Aortic root replacement with a composite mechanical valve graft has been the "gold standard" of care in young patients for several decades. In pediatric patients whose annulus can accommodate a mechanical prosthesis (with or without concomitant root enlargement procedures) root replacement has been accomplished with safety and long-term durability [8, 10]. Excellent operative and long-term survival has been reported, with actuarial freedom from adverse aortic events (thromboembolism, endocarditis, reoperation) at 20 years better than 70% [11, 12].
Aortic valve preservation offers intuitive and important advantages over the Bentall procedure, although its durability awaits confirmation by analysis of long-term data. Avoidance of anticoagulation and a low incidence of endocarditis and thromboembolism have been reported [3, 13], but improved freedom from late reintervention and annular dilation with valvular incompetence remain unproven. As summarized eloquently by Miller [14], most of the numerous technical variations of AVSRR reflect the quest for a technique that secures both valve preservation and protection from late recurrent root enlargement. We have initially used a remodeling technique with scalloped "Dacron tongues" because of the theoretical advantage of a more physiologic excursion of the aortic leaflets within the artificial sinuses [15–17]. However, as reported by other authors [13, 18], we observed a trend toward late root/annular enlargement as probable consequence of retained abnormal native tissue near the valve hinge points and around the commissural posts. We subsequently moved to a "supported" remodeling technique with Teflon strip reinforcement and, eventually, to root reimplantation. Since May 2002, we have almost exclusively utilized a commercially available graft with prefabricated pseudosinuses. This graft combines the advantages of root remodeling (preservation of physiologic leaflet excursion) with those of reimplantation (root support below the nadir of the sinuses of Valsalva and superior hemostasis), and we speculate that greater freedom from late valve failure and root replacement will be observed when long-term data become available. We currently reserve valvar resuspension within a straight Dacron conduit only for children with aortic root external diameter measuring less than 24 mm, this being the smallest size of commercially available grafts with pseudosinuses.

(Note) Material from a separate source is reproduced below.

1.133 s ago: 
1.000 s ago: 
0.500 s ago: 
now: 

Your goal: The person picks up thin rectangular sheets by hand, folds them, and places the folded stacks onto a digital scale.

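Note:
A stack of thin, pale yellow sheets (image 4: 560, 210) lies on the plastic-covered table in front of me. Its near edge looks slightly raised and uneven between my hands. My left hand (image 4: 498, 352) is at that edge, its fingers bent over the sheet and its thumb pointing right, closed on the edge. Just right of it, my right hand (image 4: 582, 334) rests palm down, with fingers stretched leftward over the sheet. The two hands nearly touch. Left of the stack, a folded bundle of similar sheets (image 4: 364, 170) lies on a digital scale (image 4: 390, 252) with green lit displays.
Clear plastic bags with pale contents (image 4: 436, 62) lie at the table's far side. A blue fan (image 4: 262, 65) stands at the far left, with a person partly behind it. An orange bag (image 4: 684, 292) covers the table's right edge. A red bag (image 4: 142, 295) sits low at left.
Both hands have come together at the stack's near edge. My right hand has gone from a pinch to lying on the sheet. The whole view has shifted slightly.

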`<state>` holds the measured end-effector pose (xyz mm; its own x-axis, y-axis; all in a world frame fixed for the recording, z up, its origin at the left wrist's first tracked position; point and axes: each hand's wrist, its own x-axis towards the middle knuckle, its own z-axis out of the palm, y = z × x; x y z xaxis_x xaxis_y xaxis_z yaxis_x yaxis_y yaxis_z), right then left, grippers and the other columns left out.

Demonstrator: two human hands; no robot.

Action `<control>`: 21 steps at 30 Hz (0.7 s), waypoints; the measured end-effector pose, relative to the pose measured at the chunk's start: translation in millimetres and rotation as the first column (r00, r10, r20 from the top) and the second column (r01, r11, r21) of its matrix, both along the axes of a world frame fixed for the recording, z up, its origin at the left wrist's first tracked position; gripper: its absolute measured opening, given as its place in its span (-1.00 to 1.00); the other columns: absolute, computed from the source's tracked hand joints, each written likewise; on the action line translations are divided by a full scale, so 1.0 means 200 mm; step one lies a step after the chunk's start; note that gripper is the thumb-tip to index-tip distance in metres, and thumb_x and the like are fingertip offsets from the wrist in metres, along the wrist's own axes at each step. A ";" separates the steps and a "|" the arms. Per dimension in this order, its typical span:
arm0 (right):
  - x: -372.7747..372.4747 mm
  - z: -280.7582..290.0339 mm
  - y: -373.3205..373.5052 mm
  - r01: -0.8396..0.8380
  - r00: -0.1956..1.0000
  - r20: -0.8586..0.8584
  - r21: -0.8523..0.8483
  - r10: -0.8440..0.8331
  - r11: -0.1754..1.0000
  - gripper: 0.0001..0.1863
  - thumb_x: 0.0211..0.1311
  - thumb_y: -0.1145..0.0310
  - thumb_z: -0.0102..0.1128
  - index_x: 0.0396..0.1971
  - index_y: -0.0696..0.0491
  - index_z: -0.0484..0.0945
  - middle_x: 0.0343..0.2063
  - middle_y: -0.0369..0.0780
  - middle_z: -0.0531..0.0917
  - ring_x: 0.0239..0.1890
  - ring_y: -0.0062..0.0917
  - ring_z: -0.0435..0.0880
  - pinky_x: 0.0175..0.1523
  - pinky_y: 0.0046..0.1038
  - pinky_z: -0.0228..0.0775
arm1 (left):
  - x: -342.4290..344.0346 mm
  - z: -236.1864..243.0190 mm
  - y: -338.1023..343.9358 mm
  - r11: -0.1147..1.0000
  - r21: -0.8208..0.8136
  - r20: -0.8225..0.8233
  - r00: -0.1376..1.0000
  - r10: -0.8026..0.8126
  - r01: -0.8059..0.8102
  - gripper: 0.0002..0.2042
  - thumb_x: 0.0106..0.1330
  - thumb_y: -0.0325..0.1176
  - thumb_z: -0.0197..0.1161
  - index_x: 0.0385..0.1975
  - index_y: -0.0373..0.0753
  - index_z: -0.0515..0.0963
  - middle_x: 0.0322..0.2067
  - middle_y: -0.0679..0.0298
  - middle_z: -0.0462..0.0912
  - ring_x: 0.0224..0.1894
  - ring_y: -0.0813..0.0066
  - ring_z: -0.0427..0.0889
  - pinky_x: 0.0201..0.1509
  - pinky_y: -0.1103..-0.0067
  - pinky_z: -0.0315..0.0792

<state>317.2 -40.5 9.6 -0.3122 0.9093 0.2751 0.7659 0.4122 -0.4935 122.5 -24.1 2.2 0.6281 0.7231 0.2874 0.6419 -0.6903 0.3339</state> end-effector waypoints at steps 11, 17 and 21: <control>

Patient selection plays as important a role as does surgical technique with regard to late outcomes. In a previous report from our institution [3], a 4.5-fold increase in significant (3+/4+) late AI was noted in patients who had preoperative moderate to severe AI (3+ to 4+). When this degree of regurgitation is present and is due to asymmetric cusp prolapse or multiple leaflet fenestrations, a more conventional Bentall-type approach may be preferable. Aortic valve preservation should be attempted in the presence of a competent and nonstenotic bicommissural valve [19, 20], and considered when a simple repair technique (for example, free-margin shortening) can restore competency. If transesophageal echocardiography reveals moderate regurgitation upon weaning from cardiopulmonary bypass, the native aortic valve is excised, and a mechanical prosthesis can be easily and expeditiously inserted in the subcoronary position.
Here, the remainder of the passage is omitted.